RAW DATA.

%%

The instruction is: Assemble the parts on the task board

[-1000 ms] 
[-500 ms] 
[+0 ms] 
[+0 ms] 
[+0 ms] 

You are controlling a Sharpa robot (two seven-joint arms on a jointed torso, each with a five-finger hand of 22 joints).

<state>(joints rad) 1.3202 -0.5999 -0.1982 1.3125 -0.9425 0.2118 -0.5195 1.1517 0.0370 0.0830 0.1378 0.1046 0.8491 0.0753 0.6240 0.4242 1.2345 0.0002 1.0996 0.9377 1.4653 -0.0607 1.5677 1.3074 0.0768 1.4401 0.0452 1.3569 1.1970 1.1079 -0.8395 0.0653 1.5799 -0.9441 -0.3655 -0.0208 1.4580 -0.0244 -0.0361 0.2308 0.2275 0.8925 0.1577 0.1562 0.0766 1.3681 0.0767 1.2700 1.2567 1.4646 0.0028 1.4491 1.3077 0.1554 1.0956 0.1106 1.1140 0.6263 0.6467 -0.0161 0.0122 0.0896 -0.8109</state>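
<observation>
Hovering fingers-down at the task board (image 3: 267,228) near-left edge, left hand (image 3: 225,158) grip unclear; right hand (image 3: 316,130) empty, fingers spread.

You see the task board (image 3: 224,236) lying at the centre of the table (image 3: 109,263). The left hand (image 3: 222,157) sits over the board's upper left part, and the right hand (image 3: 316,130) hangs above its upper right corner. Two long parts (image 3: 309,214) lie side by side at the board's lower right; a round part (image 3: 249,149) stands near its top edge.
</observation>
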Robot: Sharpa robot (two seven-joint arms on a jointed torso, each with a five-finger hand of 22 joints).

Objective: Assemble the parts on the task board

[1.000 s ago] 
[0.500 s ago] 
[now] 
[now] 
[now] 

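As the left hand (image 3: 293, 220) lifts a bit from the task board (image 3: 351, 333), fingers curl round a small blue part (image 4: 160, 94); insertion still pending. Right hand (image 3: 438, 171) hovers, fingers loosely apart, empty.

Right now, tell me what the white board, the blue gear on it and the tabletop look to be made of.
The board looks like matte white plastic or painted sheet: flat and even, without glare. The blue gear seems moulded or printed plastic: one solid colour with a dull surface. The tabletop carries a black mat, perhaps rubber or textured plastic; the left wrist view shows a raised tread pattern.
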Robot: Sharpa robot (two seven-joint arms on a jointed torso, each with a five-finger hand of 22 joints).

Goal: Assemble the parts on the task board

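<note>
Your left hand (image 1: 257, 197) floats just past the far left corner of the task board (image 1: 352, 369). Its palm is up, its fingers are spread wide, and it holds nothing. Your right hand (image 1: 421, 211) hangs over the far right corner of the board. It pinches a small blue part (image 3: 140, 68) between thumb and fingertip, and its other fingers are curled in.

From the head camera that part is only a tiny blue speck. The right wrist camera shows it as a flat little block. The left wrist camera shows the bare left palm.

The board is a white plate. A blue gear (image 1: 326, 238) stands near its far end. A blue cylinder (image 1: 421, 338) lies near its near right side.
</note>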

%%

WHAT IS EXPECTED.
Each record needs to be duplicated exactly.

EXERCISE SOLUTION.
The instruction is: Assemble the parts on the task board

[-1000 ms] 
[-500 ms] 
[+0 ms] 
[+0 ms] 
[+0 ms] 

You are controlling a Sharpa robot (two seven-joint arms on a jointed torso, each with a five-finger hand of 22 joints).

<state>(joints rad) 1.3202 -0.5999 -0.1982 1.3125 -0.9425 0.2118 -0.5195 1.1517 0.0370 0.0830 0.1378 0.1046 0.8491 0.0753 0.6240 0.4242 1.2345 0.0002 1.0996 0.9377 1.4653 -0.0607 1.5677 1.3074 0.0768 1.4401 0.0452 1.3569 1.1970 1.1079 -0.8395 0.0653 1.5799 -0.9441 -0.3655 -0.0208 1.4580 -0.0244 -0.0361 0.2308 0.2275 0.8925 0.1577 0.1562 0.0766 1.3681 0.0767 1.2700 1.2567 1.4646 0.0028 1.4491 1.3077 0.1554 1.0956 0.1106 1.1140 0.6263 0.6467 -0.0161 0.0122 0.0896 -0.8109</state>
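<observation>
Hovering fingers-down at the task board (image 3: 267,228) near-left edge, left hand (image 3: 225,158) grip unclear; right hand (image 3: 316,130) empty, fingers spread.

You see the task board (image 3: 224,236) lying at the centre of the table (image 3: 109,263). The left hand (image 3: 222,157) sits over the board's upper left part, and the right hand (image 3: 316,130) hangs above its upper right corner. Two long parts (image 3: 309,214) lie side by side at the board's lower right; a round part (image 3: 249,149) stands near its top edge.
</observation>
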Robot: Sharpa robot (two seven-joint arms on a jointed torso, each with a five-finger hand of 22 joints).

Objective: Assemble the parts on the task board

[1.000 s ago] 
[0.500 s ago] 
[now] 
[now] 
[now] 

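As the left hand (image 3: 293, 220) lifts a bit from the task board (image 3: 351, 333), fingers curl round a small blue part (image 4: 160, 94); insertion still pending. Right hand (image 3: 438, 171) hovers, fingers loosely apart, empty.

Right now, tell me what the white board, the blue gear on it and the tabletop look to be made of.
The board looks like matte white plastic or painted sheet: flat and even, without glare. The blue gear seems moulded or printed plastic: one solid colour with a dull surface. The tabletop carries a black mat, perhaps rubber or textured plastic; the left wrist view shows a raised tread pattern.
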Robot: Sharpa robot (two seven-joint arms on a jointed torso, each with a five-finger hand of 22 joints).

Goal: Assemble the parts on the task board

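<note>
Your left hand (image 1: 257, 197) floats just past the far left corner of the task board (image 1: 352, 369). Its palm is up, its fingers are spread wide, and it holds nothing. Your right hand (image 1: 421, 211) hangs over the far right corner of the board. It pinches a small blue part (image 3: 140, 68) between thumb and fingertip, and its other fingers are curled in.

From the head camera that part is only a tiny blue speck. The right wrist camera shows it as a flat little block. The left wrist camera shows the bare left palm.

The board is a white plate. A blue gear (image 1: 326, 238) stands near its far end. A blue cylinder (image 1: 421, 338) lies near its near right side.
</note>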

The answer has been fully written out.